Exercise details:
Copy out each line below in which the string "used" appears.

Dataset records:
*-*-*

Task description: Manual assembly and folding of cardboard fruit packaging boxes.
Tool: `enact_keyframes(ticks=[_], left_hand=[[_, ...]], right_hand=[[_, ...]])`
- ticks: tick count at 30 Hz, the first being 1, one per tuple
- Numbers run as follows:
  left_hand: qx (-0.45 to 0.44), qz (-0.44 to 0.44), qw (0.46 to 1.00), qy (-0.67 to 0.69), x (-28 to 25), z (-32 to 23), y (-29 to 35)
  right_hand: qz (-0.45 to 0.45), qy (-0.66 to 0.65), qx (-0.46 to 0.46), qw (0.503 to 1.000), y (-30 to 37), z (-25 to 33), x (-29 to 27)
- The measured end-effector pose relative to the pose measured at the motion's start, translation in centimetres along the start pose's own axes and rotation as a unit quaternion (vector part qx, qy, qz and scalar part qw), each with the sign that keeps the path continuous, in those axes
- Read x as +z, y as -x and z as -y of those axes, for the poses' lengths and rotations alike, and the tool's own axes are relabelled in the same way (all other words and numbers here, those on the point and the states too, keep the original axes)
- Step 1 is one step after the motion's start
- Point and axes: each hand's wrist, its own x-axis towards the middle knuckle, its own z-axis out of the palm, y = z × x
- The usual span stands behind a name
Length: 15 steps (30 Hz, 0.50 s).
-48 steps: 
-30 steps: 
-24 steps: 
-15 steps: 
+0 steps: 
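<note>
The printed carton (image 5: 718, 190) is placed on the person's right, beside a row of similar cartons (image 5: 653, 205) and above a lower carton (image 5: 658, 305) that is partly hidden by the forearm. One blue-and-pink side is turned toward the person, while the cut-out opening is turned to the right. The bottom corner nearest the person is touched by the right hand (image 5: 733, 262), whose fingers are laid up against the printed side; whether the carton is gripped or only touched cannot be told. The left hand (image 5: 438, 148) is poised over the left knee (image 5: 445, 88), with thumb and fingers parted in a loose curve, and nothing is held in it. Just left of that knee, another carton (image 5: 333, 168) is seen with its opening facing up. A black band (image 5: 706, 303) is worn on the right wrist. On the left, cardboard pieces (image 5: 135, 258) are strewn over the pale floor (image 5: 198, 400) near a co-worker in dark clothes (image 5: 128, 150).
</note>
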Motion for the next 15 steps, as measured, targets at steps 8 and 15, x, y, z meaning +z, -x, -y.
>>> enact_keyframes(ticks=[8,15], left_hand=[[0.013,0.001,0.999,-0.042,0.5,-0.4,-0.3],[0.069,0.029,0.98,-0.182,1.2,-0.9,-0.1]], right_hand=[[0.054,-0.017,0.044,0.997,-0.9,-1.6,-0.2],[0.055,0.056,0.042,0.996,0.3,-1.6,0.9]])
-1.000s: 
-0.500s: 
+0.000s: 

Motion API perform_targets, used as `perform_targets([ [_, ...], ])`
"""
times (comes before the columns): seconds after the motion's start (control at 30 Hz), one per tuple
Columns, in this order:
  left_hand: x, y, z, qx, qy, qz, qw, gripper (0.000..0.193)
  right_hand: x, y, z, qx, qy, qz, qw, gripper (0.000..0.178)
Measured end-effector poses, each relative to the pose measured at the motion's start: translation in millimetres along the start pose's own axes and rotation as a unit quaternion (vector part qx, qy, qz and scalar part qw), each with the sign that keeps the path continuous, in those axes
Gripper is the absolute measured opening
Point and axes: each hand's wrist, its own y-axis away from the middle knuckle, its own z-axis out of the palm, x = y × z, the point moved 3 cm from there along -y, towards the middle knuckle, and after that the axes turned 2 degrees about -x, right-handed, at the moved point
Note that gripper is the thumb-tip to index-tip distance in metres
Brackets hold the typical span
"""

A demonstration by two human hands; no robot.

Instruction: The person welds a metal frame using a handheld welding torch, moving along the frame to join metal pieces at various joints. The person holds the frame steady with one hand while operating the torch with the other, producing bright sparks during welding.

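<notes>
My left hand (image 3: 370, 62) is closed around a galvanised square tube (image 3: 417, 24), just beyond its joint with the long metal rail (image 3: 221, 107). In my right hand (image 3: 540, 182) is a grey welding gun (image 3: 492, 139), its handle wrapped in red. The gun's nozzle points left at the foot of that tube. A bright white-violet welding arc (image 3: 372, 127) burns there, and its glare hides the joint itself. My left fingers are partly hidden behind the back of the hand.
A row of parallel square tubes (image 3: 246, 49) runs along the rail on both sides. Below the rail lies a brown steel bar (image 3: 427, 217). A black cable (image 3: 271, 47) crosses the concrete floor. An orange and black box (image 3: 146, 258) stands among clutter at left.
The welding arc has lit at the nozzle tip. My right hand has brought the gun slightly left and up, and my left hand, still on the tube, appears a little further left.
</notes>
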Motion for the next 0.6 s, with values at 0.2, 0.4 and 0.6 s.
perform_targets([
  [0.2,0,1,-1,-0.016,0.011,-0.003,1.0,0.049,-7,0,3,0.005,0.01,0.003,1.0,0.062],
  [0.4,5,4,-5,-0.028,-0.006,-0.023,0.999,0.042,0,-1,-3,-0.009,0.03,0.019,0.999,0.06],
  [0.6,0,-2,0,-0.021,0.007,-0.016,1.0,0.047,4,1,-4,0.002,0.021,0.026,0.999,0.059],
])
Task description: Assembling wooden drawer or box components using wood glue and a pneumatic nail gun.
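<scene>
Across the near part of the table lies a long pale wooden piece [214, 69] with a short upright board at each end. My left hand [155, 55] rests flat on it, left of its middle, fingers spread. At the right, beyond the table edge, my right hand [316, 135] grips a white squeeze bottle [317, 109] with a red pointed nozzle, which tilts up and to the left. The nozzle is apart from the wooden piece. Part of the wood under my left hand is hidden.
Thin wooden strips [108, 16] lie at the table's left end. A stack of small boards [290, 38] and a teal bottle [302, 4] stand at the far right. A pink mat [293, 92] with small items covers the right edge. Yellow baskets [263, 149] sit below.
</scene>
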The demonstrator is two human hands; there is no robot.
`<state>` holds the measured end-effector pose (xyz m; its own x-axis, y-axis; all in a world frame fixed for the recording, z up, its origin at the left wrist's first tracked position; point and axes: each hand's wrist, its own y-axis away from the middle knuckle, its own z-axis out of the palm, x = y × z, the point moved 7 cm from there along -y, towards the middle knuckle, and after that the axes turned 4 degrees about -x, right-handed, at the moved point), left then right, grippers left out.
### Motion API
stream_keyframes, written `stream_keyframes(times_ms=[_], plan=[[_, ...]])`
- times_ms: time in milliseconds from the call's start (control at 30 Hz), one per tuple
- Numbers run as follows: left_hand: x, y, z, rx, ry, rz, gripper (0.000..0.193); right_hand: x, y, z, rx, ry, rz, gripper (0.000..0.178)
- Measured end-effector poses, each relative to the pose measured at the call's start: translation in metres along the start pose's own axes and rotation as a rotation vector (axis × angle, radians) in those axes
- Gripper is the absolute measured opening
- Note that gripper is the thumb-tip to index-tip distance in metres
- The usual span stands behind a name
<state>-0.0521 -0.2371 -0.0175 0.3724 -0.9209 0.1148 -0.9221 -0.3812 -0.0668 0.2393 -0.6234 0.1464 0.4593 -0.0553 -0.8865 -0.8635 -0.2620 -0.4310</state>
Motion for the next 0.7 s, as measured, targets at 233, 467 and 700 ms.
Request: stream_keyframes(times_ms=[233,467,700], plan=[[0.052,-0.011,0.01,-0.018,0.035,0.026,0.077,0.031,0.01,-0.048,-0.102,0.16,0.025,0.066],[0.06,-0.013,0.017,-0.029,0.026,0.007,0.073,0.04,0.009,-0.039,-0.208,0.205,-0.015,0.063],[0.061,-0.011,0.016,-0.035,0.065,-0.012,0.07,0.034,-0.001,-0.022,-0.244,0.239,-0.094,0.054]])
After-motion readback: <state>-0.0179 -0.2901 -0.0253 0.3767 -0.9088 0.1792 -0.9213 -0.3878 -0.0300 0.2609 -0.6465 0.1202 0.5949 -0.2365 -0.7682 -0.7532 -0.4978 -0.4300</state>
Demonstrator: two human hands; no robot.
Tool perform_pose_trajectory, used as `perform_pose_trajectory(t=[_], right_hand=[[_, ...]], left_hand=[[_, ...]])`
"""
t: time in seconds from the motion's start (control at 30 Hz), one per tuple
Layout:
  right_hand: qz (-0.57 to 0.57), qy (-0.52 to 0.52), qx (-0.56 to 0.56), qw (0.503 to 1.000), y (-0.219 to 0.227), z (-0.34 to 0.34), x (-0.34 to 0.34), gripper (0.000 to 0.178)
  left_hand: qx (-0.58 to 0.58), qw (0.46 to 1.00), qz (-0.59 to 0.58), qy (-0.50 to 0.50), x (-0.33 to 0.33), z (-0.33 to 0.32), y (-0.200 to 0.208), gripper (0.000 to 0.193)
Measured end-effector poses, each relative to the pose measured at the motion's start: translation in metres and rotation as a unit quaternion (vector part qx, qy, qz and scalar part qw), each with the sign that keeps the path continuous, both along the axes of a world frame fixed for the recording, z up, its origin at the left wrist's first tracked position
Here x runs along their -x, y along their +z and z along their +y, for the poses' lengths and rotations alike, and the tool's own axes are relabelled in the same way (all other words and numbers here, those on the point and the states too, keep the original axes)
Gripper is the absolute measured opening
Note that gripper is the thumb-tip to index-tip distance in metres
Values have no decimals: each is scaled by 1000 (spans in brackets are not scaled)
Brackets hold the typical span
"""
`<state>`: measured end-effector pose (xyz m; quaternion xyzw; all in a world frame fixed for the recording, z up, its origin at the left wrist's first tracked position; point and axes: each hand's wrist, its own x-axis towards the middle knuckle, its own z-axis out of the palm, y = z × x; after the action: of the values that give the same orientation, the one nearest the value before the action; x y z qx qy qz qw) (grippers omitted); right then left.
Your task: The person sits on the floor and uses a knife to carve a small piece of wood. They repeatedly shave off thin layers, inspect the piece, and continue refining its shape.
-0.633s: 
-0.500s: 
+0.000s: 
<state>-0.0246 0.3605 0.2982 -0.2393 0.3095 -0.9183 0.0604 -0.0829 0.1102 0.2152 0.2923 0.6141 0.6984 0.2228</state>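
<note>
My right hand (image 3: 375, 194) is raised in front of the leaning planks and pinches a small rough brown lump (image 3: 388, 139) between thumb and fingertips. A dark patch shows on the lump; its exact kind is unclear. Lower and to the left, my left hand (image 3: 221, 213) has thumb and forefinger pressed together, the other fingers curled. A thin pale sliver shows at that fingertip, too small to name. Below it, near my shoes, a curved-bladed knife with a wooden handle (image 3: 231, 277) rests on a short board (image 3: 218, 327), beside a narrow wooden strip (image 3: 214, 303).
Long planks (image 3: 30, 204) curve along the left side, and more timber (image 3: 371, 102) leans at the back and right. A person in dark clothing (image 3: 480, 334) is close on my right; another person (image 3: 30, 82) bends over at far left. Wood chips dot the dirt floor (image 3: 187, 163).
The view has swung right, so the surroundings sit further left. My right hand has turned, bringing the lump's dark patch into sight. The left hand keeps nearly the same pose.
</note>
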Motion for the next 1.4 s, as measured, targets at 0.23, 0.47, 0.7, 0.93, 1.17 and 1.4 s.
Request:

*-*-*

Finished task:
Motion API perform_targets, used as `perform_targets([ [_, ...], ])`
Tool perform_pose_trajectory, used as `perform_pose_trajectory(t=[_], right_hand=[[_, ...]], left_hand=[[_, ...]])`

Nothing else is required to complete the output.